While the jury members and the attendance at NHK Hall are only able to cast their vote once the television voters are able to vote up to five times depending on for how long they are watching the show.

The vote can be cast via remote control if the receiver is connected to the internet. Due to a rule change revolving around the jury vote where the judges are divided into two groups consisting out of four people each it could be possible that the result may be remis for the first time in the show's history.

=== Judges ===
On December 20, 2023, the eight members of the guest jury were announced.

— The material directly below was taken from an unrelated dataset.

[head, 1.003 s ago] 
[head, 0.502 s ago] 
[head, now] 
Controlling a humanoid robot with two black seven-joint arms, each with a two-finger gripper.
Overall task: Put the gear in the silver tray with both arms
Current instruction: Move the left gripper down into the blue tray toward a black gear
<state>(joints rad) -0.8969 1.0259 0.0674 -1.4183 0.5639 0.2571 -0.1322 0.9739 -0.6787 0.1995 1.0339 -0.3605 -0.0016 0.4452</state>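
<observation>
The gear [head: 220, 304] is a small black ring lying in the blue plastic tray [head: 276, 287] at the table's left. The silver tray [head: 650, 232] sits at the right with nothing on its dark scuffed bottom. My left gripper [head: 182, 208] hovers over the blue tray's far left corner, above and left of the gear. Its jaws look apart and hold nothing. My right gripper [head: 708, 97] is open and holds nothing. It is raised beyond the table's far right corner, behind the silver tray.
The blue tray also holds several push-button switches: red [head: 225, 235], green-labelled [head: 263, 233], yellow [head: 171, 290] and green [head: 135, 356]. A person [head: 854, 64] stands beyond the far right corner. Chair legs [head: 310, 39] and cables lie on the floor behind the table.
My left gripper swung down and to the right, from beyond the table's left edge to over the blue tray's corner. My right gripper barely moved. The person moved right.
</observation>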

The jury consists out of following people:
- Haruka Kitaguchi — Sports athlete (Javelin throw)
- Shingo Kunieda — former Wheelchair tennis player
- Masato Sakai — Actor
- Machi Tawara — Lyricist and poet
- Shinobu Terajima — Actress
- Nobuhiro Terada — former Ballet dancer, art director of National Ballet of Ukraine
- Bakarhythm — Comedian
- Yuriko Yoshitaka — Actress

=== Results ===

| Voting method | Results |  | Points |
| Team Red | Team White |
| Guest judge voting | 7 | 1 | 1 |
| Audience voting | 1.453 | 883 | 1 |
| Viewership voting | 3,943,182 | 2,457,277 | 1 |
| Winner | RED TEAM |  | 3-0 |

=== Ratings ===
According to Kanto region viewers, the show had the worst ratings overall with 29% in its front part, and 31.9% in its back part, compared to the 73rd edition, which had 35.3%.